Toronto Maple Leafs Annual Outdoor Practice

On the crisp but sunny morning of Thursday January 9th, my buddy Mike and I made the trip downtown to catch the annual outdoor practice the Leafs hold at City Hall’s ice rink. I wasn’t able to make it last year, so I was keen on catching it this year.

The place was packed so the sight-lines weren’t great. The black safety netting surrounding the rink didn’t help either. So I’m kinda disappointed with my lack of decent “on ice” photos.

My best shots from the event are likely the ones from after the actual practice, when the players walked from the rink towards their bus. Fans young and old lined the narrow gated pathway with hopes of a quick autograph or selfie.

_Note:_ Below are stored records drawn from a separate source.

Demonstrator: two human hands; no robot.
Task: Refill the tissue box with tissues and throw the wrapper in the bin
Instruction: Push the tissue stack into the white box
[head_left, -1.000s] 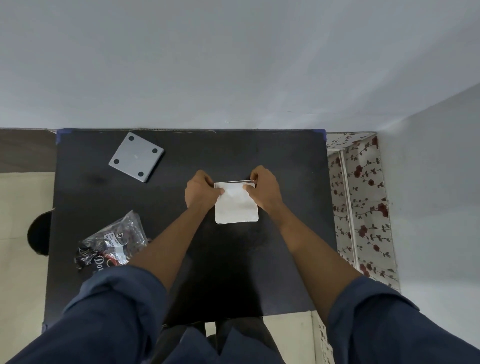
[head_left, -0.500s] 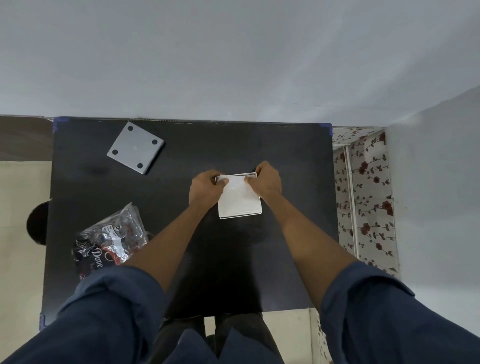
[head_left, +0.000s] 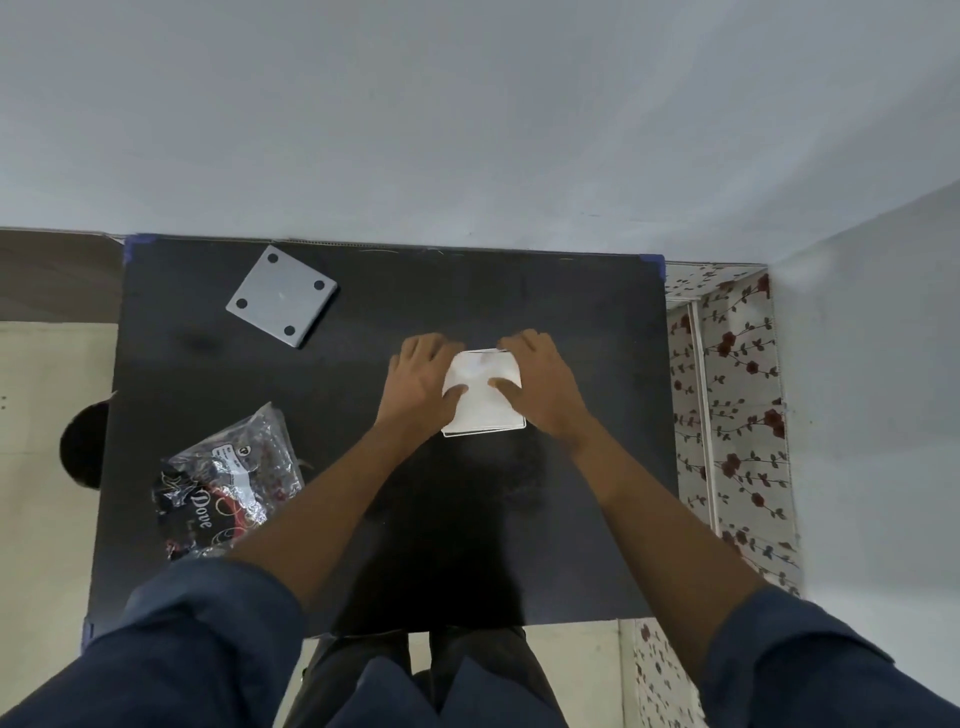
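Note:
The tissue box (head_left: 484, 430) stands open-topped on the middle of the black table (head_left: 457, 525), with a white stack of tissues (head_left: 483, 402) filling it. My left hand (head_left: 421, 379) lies over the box's left side, thumb on the tissues. My right hand (head_left: 543, 384) covers the right side, its thumb also pressing on the stack. The fingers of both hands reach over the far corners. The crumpled clear and black wrapper (head_left: 228, 480) lies at the table's front left. A dark round bin (head_left: 83, 441) shows partly on the floor, left of the table.
A grey square lid (head_left: 281, 296) with black dots at its corners lies at the back left of the table. A white wall runs behind the table. To the right stands a piece of furniture covered in floral cloth (head_left: 737, 395).
Both hands moved from gripping the far edge of the tissues to lying over the sides of the stack, thumbs on top. The stack sits flatter in the box.

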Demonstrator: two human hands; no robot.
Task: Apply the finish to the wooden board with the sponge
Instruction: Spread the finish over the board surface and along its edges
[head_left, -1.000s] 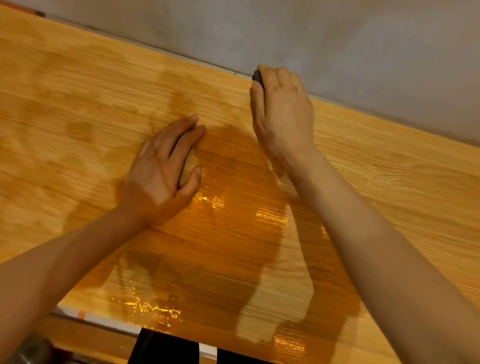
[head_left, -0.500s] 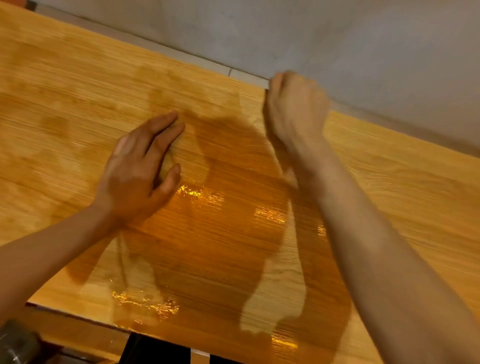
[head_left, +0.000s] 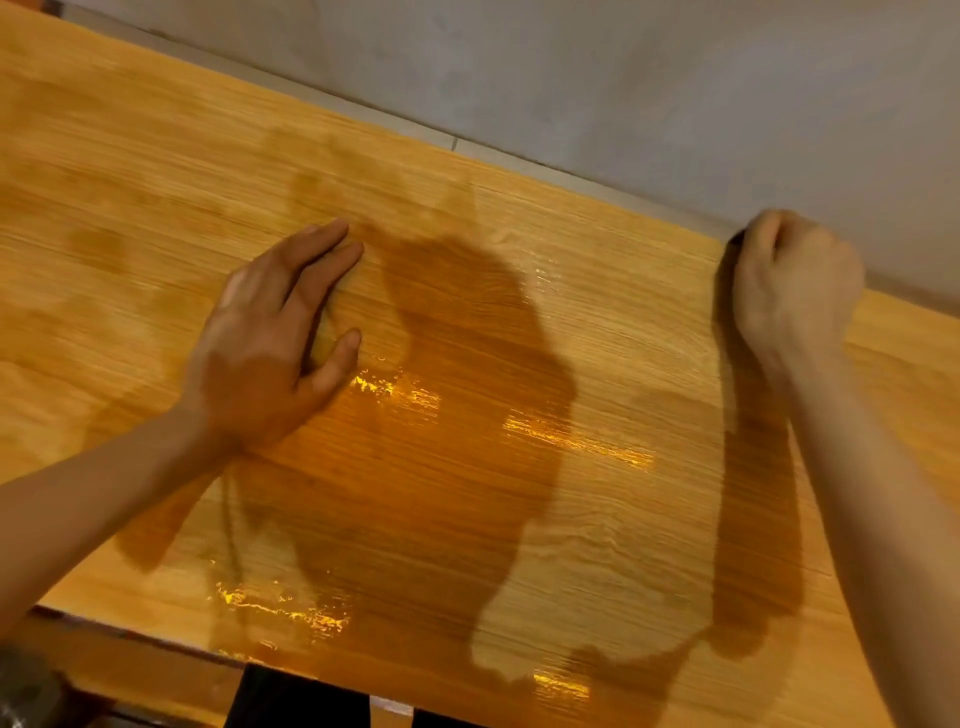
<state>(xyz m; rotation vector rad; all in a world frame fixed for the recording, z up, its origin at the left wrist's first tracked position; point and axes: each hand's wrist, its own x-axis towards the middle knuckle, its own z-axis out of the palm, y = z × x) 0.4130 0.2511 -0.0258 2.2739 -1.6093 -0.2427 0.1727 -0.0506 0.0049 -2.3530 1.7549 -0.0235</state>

Because I knew how poorly most of my on ice “action” shots had turned out, I made a point of trying to capture the interactions between fans and Leafs. No posed or pre-planned images. Just raw, unfiltered, human interaction. More times than not, these make for the best kind of photos.

I’ve been a hardcore Leafs fan my entire life. So has my dad and his dad before him. Although I’ve been fortunate enough to see a handful of games live at Scotiabank Arena (formerly the Air Canada Centre) there’s just something special about being this close to them.

It’s easy to imagine these guys as “god-like figures” from way up in the 300 section or on a TV screen, but when you’re mere feet away, you’re reminded that they’re only people, just like us. Many of them even younger than me.